#### THE PROBLEM:
Please reproduce the entire listing exactly.

***** SUPPLIED MATERIAL *****

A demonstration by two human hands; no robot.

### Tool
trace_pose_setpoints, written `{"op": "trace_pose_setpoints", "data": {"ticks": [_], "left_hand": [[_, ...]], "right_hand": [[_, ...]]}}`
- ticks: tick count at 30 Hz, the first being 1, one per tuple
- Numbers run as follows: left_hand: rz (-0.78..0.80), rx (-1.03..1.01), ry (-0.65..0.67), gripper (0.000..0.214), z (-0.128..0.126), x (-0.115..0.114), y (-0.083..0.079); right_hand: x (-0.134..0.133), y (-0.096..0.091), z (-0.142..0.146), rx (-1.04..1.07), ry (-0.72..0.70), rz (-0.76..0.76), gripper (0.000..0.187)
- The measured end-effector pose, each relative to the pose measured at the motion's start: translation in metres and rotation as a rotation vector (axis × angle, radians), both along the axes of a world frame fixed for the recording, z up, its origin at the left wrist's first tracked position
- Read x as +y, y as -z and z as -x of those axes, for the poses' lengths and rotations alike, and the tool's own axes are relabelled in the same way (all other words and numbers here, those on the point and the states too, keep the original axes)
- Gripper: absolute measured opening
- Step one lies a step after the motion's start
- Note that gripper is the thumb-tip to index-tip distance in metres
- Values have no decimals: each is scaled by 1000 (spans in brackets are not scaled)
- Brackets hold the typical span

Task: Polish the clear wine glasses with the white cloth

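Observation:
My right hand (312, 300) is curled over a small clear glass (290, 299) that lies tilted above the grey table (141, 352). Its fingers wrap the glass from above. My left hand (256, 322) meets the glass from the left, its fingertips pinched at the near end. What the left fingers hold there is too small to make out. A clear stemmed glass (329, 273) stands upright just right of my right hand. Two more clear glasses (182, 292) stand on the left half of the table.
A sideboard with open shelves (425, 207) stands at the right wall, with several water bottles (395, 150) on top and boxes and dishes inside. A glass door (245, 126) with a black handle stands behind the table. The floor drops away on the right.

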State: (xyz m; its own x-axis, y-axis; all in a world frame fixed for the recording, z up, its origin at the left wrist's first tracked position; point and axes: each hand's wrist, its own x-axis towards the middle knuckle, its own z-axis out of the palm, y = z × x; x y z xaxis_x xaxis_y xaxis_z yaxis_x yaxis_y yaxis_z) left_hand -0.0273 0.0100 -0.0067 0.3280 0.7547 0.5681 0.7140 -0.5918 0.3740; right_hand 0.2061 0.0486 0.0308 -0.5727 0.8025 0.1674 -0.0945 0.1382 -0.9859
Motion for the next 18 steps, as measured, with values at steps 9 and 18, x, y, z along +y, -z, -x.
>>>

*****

#### RESULT OF THE TASK:
A demonstration by two human hands; no robot.

### Tool
trace_pose_setpoints, written `{"op": "trace_pose_setpoints", "data": {"ticks": [_], "left_hand": [[_, ...]], "right_hand": [[_, ...]]}}`
- ticks: tick count at 30 Hz, the first being 1, one per tuple
- Numbers run as follows: left_hand: rz (-0.78..0.80), rx (-1.03..1.01), ry (-0.65..0.67), gripper (0.000..0.214), z (-0.128..0.126), x (-0.115..0.114), y (-0.083..0.079); right_hand: x (-0.134..0.133), y (-0.096..0.091), z (-0.142..0.146), rx (-1.04..1.07), ry (-0.72..0.70), rz (-0.76..0.76), gripper (0.000..0.187)
- The measured end-effector pose, each relative to the pose measured at the motion's start: translation in metres and rotation as a rotation vector (axis × angle, radians), both along the axes of a world frame fixed for the recording, z up, its origin at the left wrist's first tracked position
- Read x as +y, y as -z and z as -x of those axes, for the poses' lengths and rotations alike, and the tool's own axes are relabelled in the same way (all other words and numbers here, those on the point and the states too, keep the original axes)
- Gripper: absolute measured opening
- Step one lies a step after the motion's start
- Note that gripper is the thumb-tip to index-tip distance in metres
- Values have no decimals: each is scaled by 1000 (spans in brackets are not scaled)
- Brackets hold the typical span

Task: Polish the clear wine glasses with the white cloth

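Observation:
My right hand (312, 300) is curled over a small clear glass (290, 299) that lies tilted above the grey table (141, 352). Its fingers wrap the glass from above. My left hand (256, 322) meets the glass from the left, its fingertips pinched at the near end. What the left fingers hold there is too small to make out. A clear stemmed glass (329, 273) stands upright just right of my right hand. Two more clear glasses (182, 292) stand on the left half of the table.
A sideboard with open shelves (425, 207) stands at the right wall, with several water bottles (395, 150) on top and boxes and dishes inside. A glass door (245, 126) with a black handle stands behind the table. The floor drops away on the right.
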
State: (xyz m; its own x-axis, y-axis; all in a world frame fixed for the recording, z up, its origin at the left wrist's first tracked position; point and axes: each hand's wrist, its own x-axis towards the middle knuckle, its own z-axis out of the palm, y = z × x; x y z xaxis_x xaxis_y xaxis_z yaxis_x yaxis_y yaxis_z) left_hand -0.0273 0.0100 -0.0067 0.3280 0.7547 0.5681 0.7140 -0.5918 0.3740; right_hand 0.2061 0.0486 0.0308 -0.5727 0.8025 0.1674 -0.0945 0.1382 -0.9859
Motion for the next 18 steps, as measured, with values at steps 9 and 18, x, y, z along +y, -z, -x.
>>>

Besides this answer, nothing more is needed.